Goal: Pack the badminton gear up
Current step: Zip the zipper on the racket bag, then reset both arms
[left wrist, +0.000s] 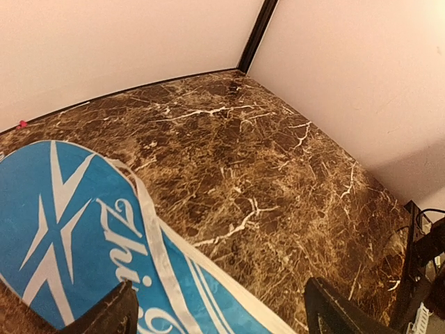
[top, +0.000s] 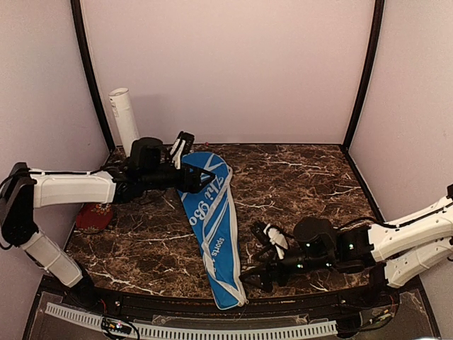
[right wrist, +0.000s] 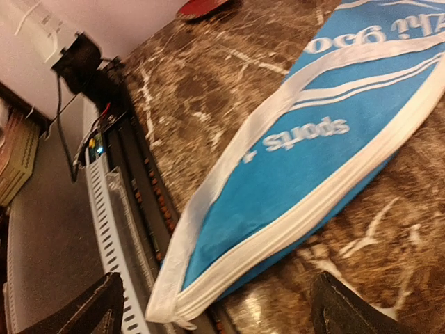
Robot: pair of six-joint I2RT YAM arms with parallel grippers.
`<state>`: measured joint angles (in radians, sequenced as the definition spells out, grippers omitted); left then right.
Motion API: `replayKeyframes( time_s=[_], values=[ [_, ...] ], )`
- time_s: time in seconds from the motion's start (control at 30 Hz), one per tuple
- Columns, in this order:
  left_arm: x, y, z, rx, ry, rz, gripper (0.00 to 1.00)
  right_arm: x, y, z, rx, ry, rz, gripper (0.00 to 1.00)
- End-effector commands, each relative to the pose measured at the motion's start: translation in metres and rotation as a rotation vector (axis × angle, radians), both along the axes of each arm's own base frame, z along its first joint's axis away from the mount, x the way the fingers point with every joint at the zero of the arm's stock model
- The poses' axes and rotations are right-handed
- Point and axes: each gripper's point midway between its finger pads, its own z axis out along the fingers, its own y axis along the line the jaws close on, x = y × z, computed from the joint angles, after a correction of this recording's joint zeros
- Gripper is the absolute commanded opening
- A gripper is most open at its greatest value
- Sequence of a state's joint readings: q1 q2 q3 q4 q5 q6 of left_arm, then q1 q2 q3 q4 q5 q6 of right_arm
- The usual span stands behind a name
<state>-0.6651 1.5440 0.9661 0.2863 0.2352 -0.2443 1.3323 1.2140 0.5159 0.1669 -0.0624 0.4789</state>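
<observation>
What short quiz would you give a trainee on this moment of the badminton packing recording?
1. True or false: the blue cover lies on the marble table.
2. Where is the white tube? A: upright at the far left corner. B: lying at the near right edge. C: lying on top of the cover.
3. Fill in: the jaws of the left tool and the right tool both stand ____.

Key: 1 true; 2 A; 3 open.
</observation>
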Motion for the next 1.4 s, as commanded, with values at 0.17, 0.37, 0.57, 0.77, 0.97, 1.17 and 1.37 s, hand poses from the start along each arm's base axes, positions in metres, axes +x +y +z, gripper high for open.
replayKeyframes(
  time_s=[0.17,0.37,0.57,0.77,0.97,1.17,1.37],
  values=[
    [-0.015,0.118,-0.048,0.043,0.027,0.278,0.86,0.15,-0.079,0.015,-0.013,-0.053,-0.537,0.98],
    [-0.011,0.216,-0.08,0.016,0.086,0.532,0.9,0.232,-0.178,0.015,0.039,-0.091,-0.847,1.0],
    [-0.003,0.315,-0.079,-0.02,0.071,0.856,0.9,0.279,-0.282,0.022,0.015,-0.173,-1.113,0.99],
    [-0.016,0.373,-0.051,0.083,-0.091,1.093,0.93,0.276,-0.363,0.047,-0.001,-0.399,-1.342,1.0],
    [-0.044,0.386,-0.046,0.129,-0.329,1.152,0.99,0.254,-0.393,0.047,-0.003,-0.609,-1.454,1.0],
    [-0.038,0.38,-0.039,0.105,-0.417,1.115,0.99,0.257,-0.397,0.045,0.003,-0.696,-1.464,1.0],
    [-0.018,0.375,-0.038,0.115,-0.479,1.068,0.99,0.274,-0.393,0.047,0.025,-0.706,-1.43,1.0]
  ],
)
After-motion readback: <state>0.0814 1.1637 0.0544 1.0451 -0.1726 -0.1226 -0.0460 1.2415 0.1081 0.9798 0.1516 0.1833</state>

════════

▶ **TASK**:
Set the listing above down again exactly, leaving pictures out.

▶ **TASK RESULT**:
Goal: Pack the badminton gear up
Current step: Zip the zipper on the racket bag, then reset both arms
[left wrist, +0.000s] 
[top, +0.000s] 
[right wrist, +0.000s] 
Robot: pair of six-joint I2RT YAM arms with parallel grippers.
`<state>`: measured joint angles (in radians, sequenced as the definition spells out, grippers omitted); left then right.
Motion API: `replayKeyframes( time_s=[_], values=[ [_, ...] ], )`
- time_s: time in seconds from the motion's start (control at 30 Hz), one per tuple
- Columns, in this order:
  left_arm: x, y, z, rx, ry, rz, gripper (0.00 to 1.00)
  right_arm: x, y, z, rx, ry, rz, gripper (0.00 to 1.00)
- End-effector commands, each relative to the pose measured at the motion's start: translation in metres and rotation as a rotation vector (axis × angle, radians), both along the axes of each arm's own base frame, z along its first joint's axis away from the mount, x the way the fingers point with every joint at the zero of the arm's stock model
- The poses' axes and rotations are right-handed
- Point and axes: each gripper's point midway between its finger pads, its own z axis out along the fingers, its own y axis along the line the jaws close on, x = y × z, computed from the joint angles, after a correction of this recording's joint zeros
- Gripper is the absolute commanded opening
- A gripper is most open at its greatest value
- Sequence of a state's joint readings: q1 q2 q3 q4 q5 q6 of left_arm, then q1 q2 q3 q4 q5 q6 of right_arm
- The usual span stands behind a name
<state>-0.6651 1.5440 0.9661 0.2863 0.2352 -0.2443 1.3323 1.2140 0.5159 0.1669 -0.0624 0.4789</state>
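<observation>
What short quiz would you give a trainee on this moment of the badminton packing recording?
1. True or false: the blue cover lies on the marble table.
2. Where is the white tube? A: upright at the far left corner. B: lying at the near right edge. C: lying on top of the cover.
3. Fill in: the jaws of the left tool and the right tool both stand ____.

Key: 1 true; 2 A; 3 open.
</observation>
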Motion for the next 1.4 s, as commanded, with values at 0.17, 0.37, 0.57, 0.77, 0.97, 1.17 and 1.37 s, hand poses from the start along each arm's base axes, positions in metres, axes +x +y +z, gripper high for open.
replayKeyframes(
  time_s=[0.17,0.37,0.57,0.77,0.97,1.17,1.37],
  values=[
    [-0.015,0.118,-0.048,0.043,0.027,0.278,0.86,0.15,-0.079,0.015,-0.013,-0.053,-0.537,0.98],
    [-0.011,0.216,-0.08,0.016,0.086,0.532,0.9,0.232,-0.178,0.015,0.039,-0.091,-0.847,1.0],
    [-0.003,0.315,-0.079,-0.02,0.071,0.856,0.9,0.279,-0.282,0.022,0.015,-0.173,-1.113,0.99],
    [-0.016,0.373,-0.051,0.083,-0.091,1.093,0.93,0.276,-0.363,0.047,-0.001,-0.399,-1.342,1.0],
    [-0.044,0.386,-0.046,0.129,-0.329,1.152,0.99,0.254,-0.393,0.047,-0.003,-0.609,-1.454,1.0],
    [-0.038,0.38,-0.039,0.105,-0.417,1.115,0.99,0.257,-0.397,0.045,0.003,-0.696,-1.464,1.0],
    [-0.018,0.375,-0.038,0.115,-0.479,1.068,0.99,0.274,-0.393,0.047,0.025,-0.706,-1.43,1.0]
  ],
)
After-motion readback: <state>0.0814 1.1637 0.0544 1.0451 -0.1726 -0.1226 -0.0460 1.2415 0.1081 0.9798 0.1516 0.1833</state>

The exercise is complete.